Compositeur et théoricien, Christophe Looten consacre au génie allemand un essai passionnant et accessible, « Dans la tête de Richard Wagner », à partir d’une thèse aussi originale qu’éclairante : si le génie de Wagner réside dans sa musique, l’inspiration est à trouver dans ses lectures, et l’homme dans sa prose.

Wagner était un immense lecteur, recherchant les éditions rares, dépensant sans compter chez son relieur. Il a laissé deux bibliothèques, celle de Dresde dont il fut dépossédé lors de son exil de 1849, et celle qu’il constitua à son retour à Wahnfried, la maison qu’il fit construire à Bayreuth. Leur contenu, soigneusement recensé à la fin de l’ouvrage, permet de reconstituer l’univers intellectuel et culturel du compositeur, qui écrivait lui-même à sa maîtresse : « Chaque matin, avant de me mettre au travail, je lis un Chant de Dante : j’en suis encore à l’Enfer et je pense à ces horreurs en travaillant au deuxième acte de la Walkyrie ».

Wagner était-il écrivain ? Sa prose est en tout cas impressionnante, comprenant dix volumes d’œuvres complètes, des dizaines d’écrits, dont les majeurs Opéra et drame, Une communication à mes amis, Beethoven, les leçons de politique au jeune Louis II (Art allemand et politique allemande), deux autobiographies… Elle est profonde, pénétrante, originale : quittant les chemins déjà tracés de la polémique, Christophe Looten préfère citer la remarque de Wittgenstein : « Les hommes croient que les savants sont là pour leur donner un enseignement, et les poètes, les musiciens, pour les réjouir. Que ces derniers aient quelque chose à leur enseigner, cela ne leur vient pas à l’esprit ».

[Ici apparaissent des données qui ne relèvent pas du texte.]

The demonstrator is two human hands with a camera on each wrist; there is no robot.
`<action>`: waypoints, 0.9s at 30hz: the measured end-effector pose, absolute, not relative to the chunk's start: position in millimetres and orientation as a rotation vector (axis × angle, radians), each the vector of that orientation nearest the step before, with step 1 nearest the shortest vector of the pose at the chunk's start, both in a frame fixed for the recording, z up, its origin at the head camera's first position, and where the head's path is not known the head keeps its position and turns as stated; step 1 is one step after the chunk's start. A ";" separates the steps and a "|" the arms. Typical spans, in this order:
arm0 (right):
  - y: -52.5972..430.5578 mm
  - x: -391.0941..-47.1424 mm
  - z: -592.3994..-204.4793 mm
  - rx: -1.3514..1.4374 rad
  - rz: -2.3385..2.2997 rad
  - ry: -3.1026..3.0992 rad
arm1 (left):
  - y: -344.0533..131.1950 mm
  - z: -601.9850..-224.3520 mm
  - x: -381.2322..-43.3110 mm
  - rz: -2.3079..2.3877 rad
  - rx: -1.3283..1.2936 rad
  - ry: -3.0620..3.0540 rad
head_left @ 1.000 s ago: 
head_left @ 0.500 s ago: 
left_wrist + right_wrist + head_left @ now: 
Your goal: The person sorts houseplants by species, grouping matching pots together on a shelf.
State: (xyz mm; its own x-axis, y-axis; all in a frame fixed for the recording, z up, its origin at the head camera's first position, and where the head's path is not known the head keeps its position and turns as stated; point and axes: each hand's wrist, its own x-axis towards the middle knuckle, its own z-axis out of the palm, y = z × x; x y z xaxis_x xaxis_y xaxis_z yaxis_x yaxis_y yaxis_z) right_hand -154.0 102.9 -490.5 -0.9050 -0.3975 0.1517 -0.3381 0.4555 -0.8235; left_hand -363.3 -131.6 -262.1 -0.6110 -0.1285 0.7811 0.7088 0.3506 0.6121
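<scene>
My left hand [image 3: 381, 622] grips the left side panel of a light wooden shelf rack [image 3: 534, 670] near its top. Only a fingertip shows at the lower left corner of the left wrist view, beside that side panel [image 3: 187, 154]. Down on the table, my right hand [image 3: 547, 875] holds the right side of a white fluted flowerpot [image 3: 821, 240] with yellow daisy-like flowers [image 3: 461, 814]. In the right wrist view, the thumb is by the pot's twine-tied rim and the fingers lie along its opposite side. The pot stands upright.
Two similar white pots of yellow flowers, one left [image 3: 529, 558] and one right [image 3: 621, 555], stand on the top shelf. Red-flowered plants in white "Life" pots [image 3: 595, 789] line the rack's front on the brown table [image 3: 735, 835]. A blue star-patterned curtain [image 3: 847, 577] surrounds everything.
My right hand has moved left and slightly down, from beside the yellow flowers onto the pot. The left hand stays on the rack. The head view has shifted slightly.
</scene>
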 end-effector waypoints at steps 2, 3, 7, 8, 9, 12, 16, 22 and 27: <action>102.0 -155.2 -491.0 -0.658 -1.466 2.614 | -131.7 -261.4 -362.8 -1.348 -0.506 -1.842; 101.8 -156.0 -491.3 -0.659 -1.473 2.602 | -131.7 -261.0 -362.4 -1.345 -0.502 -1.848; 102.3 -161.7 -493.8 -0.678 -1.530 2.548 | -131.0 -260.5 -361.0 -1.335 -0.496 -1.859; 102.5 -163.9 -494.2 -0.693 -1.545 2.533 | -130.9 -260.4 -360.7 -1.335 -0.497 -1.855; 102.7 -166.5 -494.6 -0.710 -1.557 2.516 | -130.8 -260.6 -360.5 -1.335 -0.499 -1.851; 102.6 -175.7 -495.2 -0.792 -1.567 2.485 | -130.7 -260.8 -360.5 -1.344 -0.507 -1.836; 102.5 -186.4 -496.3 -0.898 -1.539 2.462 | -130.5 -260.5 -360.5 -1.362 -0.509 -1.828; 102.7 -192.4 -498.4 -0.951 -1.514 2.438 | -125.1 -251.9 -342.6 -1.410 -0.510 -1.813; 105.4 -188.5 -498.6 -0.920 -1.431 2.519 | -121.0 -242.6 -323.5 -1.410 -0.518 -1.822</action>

Que Wagner compare la musique à une femme enceinte, qu’avant Saussure, il tienne des propos prémonitoires sur la langue, qu’il lui plaise d’intervertir les trois vertus théologales (charité en premier, devant la foi et l’espérance), d’affirmer qu’une œuvre est d’autant plus grande qu’elle a été vite oubliée (tragiques grecs, Calderon et Shakespeare à l’appui), que le manque d’amour est la cause de la décadence de notre civilisation, ou de se faire visionnaire d’un monde où « seul ce qui est vil gagnera » (nous consolant cependant d’un « rien de ce qui est dénué de dignité n’est durable »), voilà qui ne peut laisser insensibles tous ceux que frustrent les abîmes d’ignorance dans lesquels nous ont laissé des Shakespeare ou Homère.

A ces idoles, à commencer par les « deux Prométhées » que sont Shakespeare et Beethoven, Wagner tend un passionnant miroir : « Shakespeare demeura absolument incomparable jusqu’au jour où le génie allemand produisit, en Beethoven, un être qui ne peut s’expliquer que par analogie avec le dramaturge anglais », écrit-il. A ces deux-là, seul Homère peut tenir compagnie : « La preuve qu’Homère a existé est que nous sommes certains que Shakespeare a vécu sur cette terre », affirme-t-il. Quant à Beethoven le sourd, il fait « sonner à nos oreilles (…) les personnages que se représentait l’aveugle Homère dans une danse héroïque ». « Homère aveugle, Beethoven sourd, ce sont là les deux pôles ! », s’exclame-t-il.

Mais c’est de ceux qu’il appelle leurs « frères », Eschyle et Sophocle, qu’il fut le plus directement influencé – le premier pour la Tétralogie, le second pour Tristan -, au point de faire dire à Nietzsche : « Le temps qui les sépare en apparence  n’est au fond qu’un nuage qui nous empêche de distinguer les lois de cette relation. »

S’il mit des bémols à l’immense admiration qu’il vouait à Dante, Bach ou Calderon, c’est par défaut d’insoumission à la doctrine catholique. Insistant sur la supériorité du Faust sur le poème de Dante, il lui reconnaissait cependant l’avantage d’une « époque plus libre ».

La sienne lui laissa tout le loisir de développer une vision de l’amour qui ne rejoint le christianisme que tardivement, une fois rencontrée l’éthique de Schopenhauer, et dont il donna toute la mesure dans sa dernière œuvre, la plus profondément religieuse : Parsifal.